Dialogue between different groups can take the form of concrete events such as public conferences or ceremonies, as well as long-term forums or projects, noted the expert. It can take place at a grass-roots level or at the level of religious leadership, or a combination of both. Communication can be formally institutionalized or evolve spontaneously.
Speaking to reporters after his presentation to the committee, Mr. Bielefeldt noted that certain conditions have to be met for communication to be productive.
In addition to being conducted on an equal footing and with a long-term perspective, communication should go beyond “brief, superficial handshakes,” as well as identify common interests and lead to cooperation on concrete projects, he said.
“The State has a responsibility,” he added, highlighting its role in promoting inter-religious communication, based on respect for every human being’s freedom of religion or belief.

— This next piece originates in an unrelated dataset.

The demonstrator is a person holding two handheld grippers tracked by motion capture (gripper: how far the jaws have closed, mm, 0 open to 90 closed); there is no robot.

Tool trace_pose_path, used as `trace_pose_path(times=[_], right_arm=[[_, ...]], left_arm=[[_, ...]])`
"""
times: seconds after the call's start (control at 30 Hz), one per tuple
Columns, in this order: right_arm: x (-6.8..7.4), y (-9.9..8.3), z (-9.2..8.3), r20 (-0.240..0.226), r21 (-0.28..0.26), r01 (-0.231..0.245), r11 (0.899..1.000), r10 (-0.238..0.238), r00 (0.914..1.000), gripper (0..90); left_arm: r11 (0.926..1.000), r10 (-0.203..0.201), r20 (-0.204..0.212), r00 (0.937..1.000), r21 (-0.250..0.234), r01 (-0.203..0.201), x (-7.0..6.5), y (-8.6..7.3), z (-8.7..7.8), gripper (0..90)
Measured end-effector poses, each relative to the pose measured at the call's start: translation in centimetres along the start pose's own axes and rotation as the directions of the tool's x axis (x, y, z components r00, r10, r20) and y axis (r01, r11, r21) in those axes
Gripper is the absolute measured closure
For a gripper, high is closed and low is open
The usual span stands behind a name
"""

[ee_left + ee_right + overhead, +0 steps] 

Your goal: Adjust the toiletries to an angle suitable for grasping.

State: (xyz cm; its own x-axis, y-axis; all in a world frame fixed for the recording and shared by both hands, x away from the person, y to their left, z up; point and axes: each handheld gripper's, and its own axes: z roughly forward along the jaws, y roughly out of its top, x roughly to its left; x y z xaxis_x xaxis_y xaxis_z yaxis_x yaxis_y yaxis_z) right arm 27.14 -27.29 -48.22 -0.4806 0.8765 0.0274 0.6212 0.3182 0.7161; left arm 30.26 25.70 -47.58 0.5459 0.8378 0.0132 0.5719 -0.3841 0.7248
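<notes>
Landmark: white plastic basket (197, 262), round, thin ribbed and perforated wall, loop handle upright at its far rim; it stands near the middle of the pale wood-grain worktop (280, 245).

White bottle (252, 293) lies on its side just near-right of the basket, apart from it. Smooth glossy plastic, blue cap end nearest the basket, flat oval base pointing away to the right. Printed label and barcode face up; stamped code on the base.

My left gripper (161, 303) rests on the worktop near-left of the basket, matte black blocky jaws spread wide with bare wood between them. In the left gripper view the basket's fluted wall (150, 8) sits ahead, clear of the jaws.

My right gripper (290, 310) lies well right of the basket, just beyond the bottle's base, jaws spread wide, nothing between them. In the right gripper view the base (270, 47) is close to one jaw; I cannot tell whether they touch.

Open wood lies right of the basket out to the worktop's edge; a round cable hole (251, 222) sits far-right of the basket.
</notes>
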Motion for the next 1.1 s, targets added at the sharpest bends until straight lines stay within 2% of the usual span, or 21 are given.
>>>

As he pointed out to the committee, States can encourage inter-religious communication by publicly expressing their appreciation for well-defined dialogue projects, and also provide financial subsidies to such projects.
He also stressed the need for the participation of women in formal inter-religious dialogue projects, and warned against having projects in which “big, bearded males” are the only ones reaching out.
Mr. Bielefeldt, a German national with wide experience in the field of human rights, has served as Special Rapporteur since 2010. He reports in an independent and unpaid capacity to the UN Human Rights Council in Geneva.